Ma nessuna di queste frizioni basta a giustificare la carica dei 5S contro il perno sul quale si centra l'esistenza stessa del governo. In parte a determinare una situazione così esplosiva la somma dei diversi fattori, più le tensioni e le diffidenze accumulatesi sin da settembre, quando Tria si diceva pronto a rispettare gli impegni sul deficit assunti dal precedente governo. Ma soprattutto è la consapevolezza del fatto che lo scontro con la Ue evitato per un soffio l'anno scorso ha forti probabilità di esplodere dopo le europee, con l'avvicinarsi della prossima legge di bilancio.
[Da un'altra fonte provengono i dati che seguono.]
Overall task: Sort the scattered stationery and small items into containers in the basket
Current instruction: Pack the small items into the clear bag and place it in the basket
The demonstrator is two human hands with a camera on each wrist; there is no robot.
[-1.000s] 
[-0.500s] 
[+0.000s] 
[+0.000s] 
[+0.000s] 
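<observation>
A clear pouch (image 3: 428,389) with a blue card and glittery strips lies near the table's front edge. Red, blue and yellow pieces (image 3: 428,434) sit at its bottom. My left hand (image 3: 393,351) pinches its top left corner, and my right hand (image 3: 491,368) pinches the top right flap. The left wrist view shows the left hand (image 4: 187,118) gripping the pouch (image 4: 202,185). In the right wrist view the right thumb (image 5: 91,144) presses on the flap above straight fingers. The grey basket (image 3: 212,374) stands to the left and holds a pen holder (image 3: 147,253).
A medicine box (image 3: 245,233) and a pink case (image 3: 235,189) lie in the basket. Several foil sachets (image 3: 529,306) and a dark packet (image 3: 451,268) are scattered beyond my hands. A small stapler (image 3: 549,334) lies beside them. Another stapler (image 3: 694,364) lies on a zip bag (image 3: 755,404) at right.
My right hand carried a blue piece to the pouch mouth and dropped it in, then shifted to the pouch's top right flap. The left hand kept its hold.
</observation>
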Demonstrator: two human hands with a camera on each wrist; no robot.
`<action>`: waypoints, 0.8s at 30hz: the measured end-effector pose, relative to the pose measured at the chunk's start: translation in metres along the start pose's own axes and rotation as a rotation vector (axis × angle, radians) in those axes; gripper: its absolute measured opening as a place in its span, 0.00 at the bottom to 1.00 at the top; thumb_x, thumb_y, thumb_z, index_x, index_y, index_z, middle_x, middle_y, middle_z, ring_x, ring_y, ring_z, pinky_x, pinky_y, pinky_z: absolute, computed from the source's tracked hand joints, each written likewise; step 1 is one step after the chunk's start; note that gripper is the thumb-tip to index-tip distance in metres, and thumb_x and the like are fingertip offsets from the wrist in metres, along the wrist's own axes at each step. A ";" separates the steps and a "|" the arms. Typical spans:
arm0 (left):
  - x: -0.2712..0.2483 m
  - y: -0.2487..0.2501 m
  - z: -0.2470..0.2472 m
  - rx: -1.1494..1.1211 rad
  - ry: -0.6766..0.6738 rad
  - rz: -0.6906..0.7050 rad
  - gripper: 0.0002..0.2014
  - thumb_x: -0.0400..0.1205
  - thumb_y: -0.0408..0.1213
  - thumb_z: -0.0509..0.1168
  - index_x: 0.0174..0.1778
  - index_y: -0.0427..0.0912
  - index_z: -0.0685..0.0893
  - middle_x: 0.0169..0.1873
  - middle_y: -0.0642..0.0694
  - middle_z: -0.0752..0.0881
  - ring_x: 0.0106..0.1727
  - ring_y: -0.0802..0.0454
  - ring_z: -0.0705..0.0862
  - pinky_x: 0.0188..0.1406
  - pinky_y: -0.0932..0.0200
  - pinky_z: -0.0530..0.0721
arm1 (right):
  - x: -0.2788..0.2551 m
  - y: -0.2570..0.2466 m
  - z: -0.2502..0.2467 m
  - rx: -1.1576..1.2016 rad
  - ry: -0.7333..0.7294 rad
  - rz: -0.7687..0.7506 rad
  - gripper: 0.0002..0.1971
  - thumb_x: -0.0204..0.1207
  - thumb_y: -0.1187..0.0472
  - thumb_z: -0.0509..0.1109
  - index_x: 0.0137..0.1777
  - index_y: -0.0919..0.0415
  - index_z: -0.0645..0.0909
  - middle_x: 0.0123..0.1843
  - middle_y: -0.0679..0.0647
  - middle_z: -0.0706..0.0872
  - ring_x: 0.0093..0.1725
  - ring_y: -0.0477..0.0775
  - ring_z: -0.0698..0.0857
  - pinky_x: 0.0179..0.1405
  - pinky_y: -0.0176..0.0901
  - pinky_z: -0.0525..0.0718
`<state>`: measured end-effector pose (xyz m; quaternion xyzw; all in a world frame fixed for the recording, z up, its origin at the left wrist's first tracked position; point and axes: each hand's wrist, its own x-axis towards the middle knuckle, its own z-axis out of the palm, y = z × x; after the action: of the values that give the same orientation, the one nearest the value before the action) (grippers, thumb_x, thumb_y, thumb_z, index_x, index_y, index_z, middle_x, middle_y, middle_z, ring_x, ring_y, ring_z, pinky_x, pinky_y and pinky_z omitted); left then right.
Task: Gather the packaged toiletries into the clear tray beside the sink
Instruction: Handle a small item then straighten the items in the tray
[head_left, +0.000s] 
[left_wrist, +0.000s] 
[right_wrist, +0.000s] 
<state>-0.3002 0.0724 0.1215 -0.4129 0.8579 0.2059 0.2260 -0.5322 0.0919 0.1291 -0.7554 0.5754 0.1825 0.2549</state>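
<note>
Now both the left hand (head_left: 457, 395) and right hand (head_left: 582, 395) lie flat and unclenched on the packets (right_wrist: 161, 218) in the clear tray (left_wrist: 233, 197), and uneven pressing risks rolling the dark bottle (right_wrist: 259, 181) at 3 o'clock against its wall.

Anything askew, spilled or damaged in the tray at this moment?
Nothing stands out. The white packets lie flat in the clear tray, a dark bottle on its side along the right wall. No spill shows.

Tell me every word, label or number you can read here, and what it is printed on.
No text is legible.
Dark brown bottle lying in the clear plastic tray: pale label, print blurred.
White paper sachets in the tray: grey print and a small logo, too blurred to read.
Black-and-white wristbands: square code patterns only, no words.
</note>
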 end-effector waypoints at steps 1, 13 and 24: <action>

Due giorni fa, a Roma, Juncker è stato delicatissimo, quasi mellifluo, salvo poi sparare a palle incatenate poche ore dopo aver esaltato il ' grande amore' tra Roma e Bruxelles. E' probabile che in privato sia stato meno lieve e siano state usate parole proibite in pubblico: procedura d'infrazione per debito eccessivo dietro l'angolo, manovra correttiva da 9 mld in giugno come unica garanzia di non incappare nella procedura. Quel rischio di procedura d'infrazione, che minaccia di travolgere non il governo e la legislatura ma l'intero sistema economico, stavolta Tria non è disposto a correrlo.